* [Exercise description]: Below are some entries. Copy each line in them that holds "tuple".

BEGIN

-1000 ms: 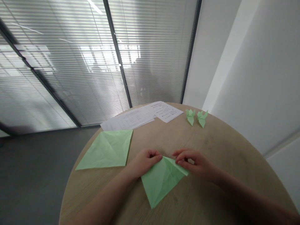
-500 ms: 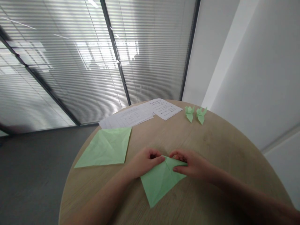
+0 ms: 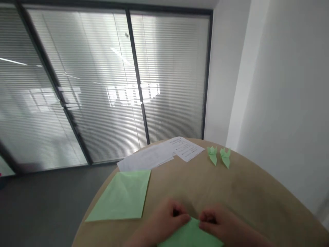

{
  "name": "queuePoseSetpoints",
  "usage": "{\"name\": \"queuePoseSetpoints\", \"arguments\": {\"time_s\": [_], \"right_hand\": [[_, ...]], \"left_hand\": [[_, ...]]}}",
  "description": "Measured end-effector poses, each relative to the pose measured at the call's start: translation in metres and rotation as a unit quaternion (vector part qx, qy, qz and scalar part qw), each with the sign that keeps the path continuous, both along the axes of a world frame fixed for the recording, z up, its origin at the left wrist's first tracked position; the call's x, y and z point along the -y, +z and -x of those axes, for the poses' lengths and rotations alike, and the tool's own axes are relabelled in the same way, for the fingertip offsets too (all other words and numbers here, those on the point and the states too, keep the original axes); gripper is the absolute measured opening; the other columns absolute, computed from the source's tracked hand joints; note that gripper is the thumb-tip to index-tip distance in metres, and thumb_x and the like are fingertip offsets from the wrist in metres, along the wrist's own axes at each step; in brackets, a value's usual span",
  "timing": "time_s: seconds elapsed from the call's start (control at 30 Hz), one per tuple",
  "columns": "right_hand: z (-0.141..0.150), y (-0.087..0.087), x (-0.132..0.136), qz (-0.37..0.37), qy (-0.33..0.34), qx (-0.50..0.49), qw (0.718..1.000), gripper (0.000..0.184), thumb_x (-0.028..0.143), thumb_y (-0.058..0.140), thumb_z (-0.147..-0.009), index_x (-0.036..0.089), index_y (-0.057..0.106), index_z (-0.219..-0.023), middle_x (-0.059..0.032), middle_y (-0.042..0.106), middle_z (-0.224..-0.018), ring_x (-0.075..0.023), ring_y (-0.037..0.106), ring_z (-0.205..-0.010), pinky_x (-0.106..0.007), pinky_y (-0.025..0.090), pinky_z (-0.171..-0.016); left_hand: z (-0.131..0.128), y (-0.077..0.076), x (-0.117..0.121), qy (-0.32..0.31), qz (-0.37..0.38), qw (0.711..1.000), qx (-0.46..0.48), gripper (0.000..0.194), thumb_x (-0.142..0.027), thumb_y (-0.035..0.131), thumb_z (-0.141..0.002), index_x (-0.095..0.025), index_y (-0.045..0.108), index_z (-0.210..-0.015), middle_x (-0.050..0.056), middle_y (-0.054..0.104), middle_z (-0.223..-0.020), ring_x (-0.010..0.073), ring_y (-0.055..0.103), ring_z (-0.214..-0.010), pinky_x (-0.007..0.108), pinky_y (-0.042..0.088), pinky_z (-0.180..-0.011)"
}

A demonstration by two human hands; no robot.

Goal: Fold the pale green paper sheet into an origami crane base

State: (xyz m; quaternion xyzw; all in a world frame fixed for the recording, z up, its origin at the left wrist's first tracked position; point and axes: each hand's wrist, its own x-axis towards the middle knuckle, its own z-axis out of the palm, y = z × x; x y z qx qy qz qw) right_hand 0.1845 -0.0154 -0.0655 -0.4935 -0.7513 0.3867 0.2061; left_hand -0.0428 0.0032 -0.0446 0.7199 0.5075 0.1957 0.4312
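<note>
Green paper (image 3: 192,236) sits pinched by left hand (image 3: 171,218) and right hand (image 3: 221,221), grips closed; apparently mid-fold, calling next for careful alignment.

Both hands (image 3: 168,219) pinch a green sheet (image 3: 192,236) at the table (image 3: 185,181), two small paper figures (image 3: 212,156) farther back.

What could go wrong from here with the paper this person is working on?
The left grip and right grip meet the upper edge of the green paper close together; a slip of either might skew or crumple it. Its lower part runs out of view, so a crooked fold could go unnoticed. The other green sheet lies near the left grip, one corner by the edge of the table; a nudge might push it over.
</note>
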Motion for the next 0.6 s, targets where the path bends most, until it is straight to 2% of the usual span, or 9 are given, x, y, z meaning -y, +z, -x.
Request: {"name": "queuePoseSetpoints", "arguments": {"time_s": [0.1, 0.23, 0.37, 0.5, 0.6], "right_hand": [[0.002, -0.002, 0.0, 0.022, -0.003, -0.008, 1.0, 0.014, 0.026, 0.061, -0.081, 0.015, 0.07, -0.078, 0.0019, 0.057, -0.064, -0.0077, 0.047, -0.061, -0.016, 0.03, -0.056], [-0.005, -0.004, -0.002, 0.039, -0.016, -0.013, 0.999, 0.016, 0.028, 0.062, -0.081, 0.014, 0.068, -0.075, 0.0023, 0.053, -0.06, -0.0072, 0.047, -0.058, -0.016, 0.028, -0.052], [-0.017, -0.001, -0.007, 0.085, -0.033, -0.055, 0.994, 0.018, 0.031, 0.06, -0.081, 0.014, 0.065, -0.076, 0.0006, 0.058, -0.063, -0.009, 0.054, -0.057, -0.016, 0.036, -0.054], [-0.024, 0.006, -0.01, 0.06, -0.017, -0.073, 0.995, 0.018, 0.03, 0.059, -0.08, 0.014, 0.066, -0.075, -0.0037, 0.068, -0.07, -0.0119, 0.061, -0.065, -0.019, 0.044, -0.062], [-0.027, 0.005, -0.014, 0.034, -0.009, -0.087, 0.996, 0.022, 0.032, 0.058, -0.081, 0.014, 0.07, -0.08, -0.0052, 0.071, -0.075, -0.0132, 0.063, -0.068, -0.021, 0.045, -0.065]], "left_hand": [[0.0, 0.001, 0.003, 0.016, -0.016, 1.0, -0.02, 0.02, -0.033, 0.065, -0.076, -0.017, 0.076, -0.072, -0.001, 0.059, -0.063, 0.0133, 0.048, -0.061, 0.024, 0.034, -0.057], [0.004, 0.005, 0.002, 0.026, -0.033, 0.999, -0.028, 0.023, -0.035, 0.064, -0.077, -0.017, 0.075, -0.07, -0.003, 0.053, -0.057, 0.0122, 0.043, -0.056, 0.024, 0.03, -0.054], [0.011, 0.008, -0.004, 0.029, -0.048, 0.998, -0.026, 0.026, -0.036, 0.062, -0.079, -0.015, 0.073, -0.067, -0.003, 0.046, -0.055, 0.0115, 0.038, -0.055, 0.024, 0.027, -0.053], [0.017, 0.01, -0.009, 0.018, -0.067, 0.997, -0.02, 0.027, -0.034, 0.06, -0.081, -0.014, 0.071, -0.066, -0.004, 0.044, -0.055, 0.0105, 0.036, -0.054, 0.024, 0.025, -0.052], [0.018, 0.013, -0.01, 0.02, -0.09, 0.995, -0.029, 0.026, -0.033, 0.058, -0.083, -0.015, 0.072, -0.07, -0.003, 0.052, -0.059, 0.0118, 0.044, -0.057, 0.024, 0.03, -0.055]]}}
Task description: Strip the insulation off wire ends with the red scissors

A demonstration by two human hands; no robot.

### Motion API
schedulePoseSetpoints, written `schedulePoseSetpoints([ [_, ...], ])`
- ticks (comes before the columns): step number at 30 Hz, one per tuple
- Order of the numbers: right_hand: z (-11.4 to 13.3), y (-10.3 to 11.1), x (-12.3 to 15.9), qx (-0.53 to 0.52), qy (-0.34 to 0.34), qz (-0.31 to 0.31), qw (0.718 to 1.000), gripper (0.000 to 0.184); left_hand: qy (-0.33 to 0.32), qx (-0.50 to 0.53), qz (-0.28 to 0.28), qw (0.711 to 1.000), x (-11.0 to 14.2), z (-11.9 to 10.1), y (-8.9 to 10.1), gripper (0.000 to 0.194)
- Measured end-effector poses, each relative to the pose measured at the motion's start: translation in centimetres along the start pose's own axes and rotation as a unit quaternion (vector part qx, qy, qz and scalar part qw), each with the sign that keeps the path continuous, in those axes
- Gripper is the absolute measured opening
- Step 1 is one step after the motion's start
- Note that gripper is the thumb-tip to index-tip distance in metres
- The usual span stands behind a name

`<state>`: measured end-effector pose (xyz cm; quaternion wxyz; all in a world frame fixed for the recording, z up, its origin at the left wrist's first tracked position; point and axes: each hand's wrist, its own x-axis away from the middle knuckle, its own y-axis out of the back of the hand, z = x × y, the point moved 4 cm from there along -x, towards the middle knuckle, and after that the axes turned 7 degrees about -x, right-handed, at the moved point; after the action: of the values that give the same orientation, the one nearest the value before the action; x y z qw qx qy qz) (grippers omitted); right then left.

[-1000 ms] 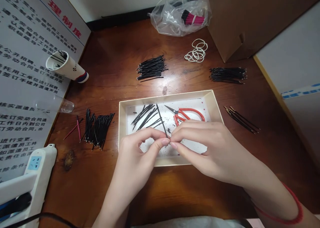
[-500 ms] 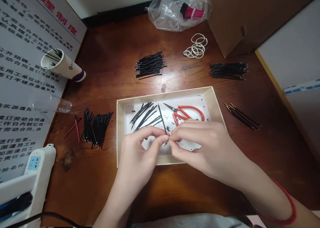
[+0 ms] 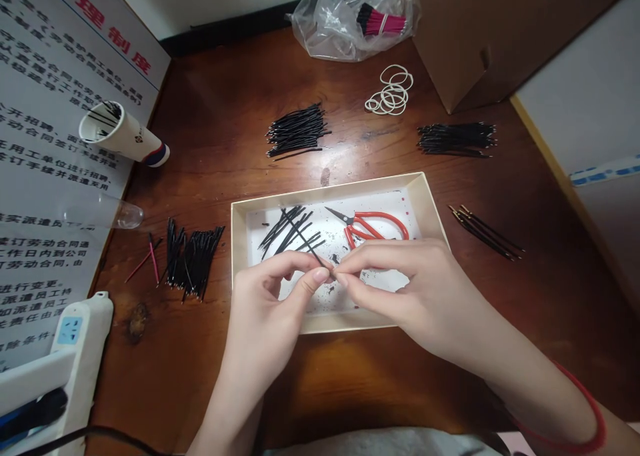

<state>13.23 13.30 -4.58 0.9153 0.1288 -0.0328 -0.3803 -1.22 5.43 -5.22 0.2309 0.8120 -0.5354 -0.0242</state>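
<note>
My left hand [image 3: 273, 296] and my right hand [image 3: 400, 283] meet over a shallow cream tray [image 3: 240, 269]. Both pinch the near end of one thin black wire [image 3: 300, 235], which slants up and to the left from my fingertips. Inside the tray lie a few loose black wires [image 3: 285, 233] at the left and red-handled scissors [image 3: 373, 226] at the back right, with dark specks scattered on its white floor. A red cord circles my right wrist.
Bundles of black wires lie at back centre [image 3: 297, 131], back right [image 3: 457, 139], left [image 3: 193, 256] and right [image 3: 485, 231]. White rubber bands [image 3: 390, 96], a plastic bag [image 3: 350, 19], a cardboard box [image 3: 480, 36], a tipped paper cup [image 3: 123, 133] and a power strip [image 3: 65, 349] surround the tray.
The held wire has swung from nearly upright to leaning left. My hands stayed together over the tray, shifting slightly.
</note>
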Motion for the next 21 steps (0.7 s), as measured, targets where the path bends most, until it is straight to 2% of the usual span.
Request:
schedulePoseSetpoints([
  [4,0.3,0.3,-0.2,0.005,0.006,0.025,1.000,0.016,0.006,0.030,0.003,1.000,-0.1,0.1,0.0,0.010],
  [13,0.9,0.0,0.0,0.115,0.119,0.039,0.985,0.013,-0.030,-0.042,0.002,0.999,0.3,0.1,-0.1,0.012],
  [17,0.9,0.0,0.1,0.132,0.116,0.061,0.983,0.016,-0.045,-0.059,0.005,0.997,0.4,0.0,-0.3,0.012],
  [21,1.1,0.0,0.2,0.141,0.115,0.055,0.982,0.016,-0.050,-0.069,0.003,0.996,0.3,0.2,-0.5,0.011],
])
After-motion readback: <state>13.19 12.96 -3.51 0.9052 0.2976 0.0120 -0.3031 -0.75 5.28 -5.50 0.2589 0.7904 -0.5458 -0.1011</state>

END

* [Reply to the exercise]:
  "timing": "time_s: seconds elapsed from the call's start (control at 30 Hz), one per tuple",
- ticks (comes before the columns): step number at 30 Hz, one per tuple

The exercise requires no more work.